Hello everyone, is there a pattern to create and update an infrastructure ? I have a Pulumi.yaml fi...
r
Hello everyone, is there a pattern to create and update an infrastructure ? I have a Pulumi.yaml file which describes my infra (security group, nodepool, cluster), it’s working fine and allow me to create the infra seamlessly. But upgrading the cluster is more complex as manual intervention is needed: • creation of a new nodepool • draining the node of the previous nodepool • Deleting the previous nodepool playing with yaml only (Pulumi.yaml and Pulumi.STACK.yaml) does not seem to be possible for that purpose. Any best practice to follow ? I guess using one of the language supported by Pulumi is the best approach to automate the upgrade, right ?
m
Why do you need a manual intervention here? The process of draining and deleting a nodepool should be handled by your cluster management. In the case of managed Kubernetes (which it sounds like you're using based on the keywords you mention) you don't have to worry about this at all, if you delete a nodepool the workloads will be shifted to other nodes. What you describe is the typical default behavior when a property changes that requires re-creation of a resource: The new resource is created, and the old resource is subsequently deleted. It's possible to change this through the deleteBeforeReplace resource option.
There is no fundamental difference between defining a Pulumi program in YAML or a programming language. In both cases, it's the Pulumi engine that handles communication with the providers. Note that a Pulumi program does not contain instructions for creating or modifying infrastructure ("make cluster", "modify security group") but describes the desired infrastructure state ("I want to have a cluster"). It's the job of the engine to instruct the providers to drive the infrastructure into this state.
r
Yes, I get this but I was not sure about the way to specify this in the Pulumi.yaml / Pulumi.STACK.yaml files. I mean, if I need to upgrade the cluster, creating a new nodepool, and removing the old one (for that stack only), how this should be done ?
m
You edit your program so that it includes the new nodepool and doesn't contain the old one, and then run
pulumi up
. If you just want to change something about the nodepool (e.g., machine type) you simply change this particular argument and Pulumi will know whether this requires recreation of the nodepool (in which case it will, by default, make the new one, then delete the old one) or can be done by changing the existing nodepool.
If you want a proper new nodepool, you change the name of the Pulumi resource. In this case, the deletion and creation will happen in parallel, because the old nodepool is no longer needed and the new nodepool is an unrelated new resource. If you're running a Kubernetes cluster, you probably want to upgrade the existing nodepool rather than deleting one and creating another, so that your pods can move over.

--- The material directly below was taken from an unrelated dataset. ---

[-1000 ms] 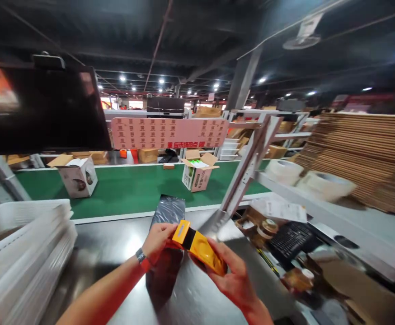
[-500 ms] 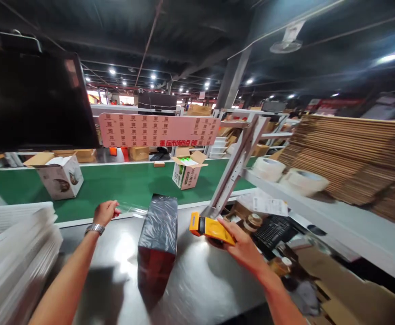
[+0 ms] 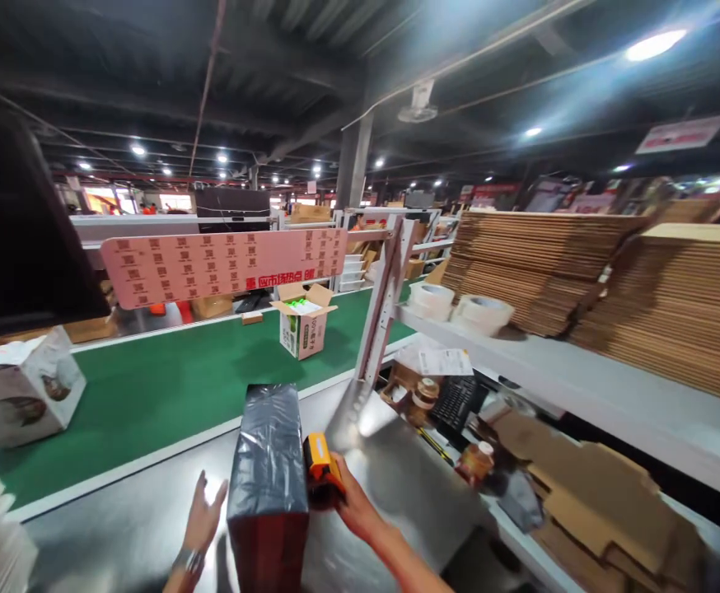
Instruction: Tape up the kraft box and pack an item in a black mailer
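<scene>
Box (image 3: 268,473) wrapped in black stands on a metal table (image 3: 390,473) between the left hand (image 3: 203,515), fingers spread, whose palm could steady it, and the right hand (image 3: 355,499), clasped around a yellow tape dispenser (image 3: 319,453) best held square.

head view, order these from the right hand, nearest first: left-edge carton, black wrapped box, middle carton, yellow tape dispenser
1. Yellow tape dispenser: in the right hand
2. Black wrapped box: just to its left
3. Middle carton: ahead, on the green belt
4. Left-edge carton: far left, same belt
</scene>
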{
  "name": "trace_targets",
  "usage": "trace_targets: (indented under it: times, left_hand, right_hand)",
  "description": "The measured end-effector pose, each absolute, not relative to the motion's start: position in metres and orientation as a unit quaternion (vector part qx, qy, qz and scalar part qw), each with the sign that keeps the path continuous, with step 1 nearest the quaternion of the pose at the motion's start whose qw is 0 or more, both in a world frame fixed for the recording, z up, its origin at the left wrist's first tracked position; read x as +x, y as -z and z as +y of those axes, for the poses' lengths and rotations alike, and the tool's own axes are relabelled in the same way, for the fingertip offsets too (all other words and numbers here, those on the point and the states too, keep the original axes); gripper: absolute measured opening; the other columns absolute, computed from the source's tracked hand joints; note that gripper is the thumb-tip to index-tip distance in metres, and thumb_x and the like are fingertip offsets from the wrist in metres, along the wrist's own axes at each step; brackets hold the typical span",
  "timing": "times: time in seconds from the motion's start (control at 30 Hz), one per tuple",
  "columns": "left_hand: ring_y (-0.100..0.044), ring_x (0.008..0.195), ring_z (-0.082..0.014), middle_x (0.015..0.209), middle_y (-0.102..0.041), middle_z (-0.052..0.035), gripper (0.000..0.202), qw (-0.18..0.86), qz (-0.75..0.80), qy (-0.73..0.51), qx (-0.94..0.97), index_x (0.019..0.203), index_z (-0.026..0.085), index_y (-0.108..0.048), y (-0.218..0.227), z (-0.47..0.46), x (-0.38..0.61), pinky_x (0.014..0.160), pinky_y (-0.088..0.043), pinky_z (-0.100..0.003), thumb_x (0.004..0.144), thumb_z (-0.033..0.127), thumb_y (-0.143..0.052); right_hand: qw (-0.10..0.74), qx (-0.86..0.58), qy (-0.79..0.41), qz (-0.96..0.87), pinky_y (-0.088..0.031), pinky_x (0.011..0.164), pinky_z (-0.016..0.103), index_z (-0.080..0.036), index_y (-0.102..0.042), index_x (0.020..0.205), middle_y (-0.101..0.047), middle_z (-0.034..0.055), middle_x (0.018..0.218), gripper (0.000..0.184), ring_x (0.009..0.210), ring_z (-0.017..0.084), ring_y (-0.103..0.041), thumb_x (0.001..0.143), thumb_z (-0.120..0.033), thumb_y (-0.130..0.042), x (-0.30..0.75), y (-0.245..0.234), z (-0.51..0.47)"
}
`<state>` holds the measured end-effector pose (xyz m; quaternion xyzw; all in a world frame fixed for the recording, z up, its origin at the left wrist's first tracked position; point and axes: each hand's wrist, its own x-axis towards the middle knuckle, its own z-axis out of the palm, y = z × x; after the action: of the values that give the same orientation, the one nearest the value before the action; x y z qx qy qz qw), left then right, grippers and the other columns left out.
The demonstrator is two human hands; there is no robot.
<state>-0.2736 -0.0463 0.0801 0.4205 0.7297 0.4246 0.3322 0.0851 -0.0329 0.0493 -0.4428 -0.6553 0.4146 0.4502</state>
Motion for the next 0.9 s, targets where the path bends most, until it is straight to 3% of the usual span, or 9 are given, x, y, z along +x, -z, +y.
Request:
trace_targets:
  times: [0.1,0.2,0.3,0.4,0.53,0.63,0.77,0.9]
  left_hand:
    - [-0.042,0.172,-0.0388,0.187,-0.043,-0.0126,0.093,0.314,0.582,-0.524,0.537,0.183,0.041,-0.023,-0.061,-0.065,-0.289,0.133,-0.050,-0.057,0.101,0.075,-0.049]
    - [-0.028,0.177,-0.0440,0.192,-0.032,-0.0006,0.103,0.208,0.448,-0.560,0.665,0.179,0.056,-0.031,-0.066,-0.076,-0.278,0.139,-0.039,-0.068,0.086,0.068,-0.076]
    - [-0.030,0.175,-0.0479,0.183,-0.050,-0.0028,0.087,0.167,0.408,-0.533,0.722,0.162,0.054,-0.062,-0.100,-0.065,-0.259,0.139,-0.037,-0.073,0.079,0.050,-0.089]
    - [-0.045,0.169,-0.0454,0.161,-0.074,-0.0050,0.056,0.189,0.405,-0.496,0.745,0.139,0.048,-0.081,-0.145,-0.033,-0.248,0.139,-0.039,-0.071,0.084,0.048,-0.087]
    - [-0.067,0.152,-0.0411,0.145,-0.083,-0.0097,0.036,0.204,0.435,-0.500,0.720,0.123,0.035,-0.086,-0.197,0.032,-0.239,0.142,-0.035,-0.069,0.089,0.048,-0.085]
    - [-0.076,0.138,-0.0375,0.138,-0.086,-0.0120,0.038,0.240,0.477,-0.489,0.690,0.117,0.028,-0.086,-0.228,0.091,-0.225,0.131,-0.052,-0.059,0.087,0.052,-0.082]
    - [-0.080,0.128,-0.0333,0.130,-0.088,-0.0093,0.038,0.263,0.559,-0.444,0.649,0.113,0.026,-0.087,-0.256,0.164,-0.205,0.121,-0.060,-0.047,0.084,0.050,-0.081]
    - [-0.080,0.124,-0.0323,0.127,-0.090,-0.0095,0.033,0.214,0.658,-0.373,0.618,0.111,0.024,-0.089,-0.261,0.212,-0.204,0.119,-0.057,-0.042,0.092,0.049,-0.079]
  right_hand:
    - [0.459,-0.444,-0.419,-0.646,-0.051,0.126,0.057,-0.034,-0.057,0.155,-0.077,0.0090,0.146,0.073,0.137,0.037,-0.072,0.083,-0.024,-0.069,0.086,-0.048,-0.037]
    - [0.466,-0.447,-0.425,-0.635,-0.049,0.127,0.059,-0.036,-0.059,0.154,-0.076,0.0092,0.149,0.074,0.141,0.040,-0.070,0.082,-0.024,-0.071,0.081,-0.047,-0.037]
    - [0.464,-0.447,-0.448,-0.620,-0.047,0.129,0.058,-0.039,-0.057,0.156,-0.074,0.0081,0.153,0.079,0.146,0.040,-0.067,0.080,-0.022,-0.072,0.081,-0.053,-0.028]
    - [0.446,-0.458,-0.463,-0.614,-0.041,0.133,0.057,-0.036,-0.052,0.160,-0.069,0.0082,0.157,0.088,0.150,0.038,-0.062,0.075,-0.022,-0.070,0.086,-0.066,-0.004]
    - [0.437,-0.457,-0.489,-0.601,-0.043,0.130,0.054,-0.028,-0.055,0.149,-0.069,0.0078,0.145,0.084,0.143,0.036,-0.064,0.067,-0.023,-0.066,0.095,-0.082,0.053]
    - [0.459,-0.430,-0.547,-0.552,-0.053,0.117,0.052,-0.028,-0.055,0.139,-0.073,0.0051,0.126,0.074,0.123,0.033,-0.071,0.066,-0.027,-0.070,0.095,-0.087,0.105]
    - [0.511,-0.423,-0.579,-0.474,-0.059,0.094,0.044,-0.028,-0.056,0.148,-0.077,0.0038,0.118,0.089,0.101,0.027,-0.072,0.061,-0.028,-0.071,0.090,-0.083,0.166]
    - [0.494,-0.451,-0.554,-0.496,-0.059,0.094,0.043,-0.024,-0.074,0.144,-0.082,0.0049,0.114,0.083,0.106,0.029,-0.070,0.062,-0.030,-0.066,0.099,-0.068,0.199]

(If you can let me know which kind of Kubernetes service you're using, I can be more specific with my examples.)
r
Thanks, that makes a lot of sense. I could then specify the name of the nodepool in the config of my Pulumi.STACK.yaml, right ? I’m using the Exoscale cloud provider
m
The logical names of Pulumi resources should not depend on configuration or outputs. They should be fixed or generated within your program. Otherwise, you risk replacement or loss of resources (and data!) if the dynamic value changes.
The name of the nodepool as it shows up in your cloud is something you can change and assign dynamically, or let Pulumi generate a name based on the logical resource name, which will also help with avoiding name collisions.
See https://www.pulumi.com/docs/concepts/resources/names/ for more details on how the two are different.
r
Sorry, yes I was talking about the name of the nodepool as it appears in the cloud provider, not the logical name 👍 I will test this
Thanks a lot for your help, things are becoming clearer now :)
👍 1
🙏 1
m
Per https://www.pulumi.com/registry/packages/exoscale/api-docs/sksnodepool/#inputs you can change the name of a nodepool without replacing it. There's a small symbol next to the inputs that will trigger a replacement, which are the
clusterId
and the
zone
.
r
Hum, so this is not really what I need. When upgrading the cluster, the id and zone will not change. I guess I should create a new nodepool and delete the old one in a more manual way though
m
Why do you want to delete the nodepool, though? 🤔 Isn't it a good thing that you can just keep and update your nodepool, rather than waiting for it to be recreated? If you really want to replace the nodepool instead of doing an in-place update you can change its logical name in Pulumi.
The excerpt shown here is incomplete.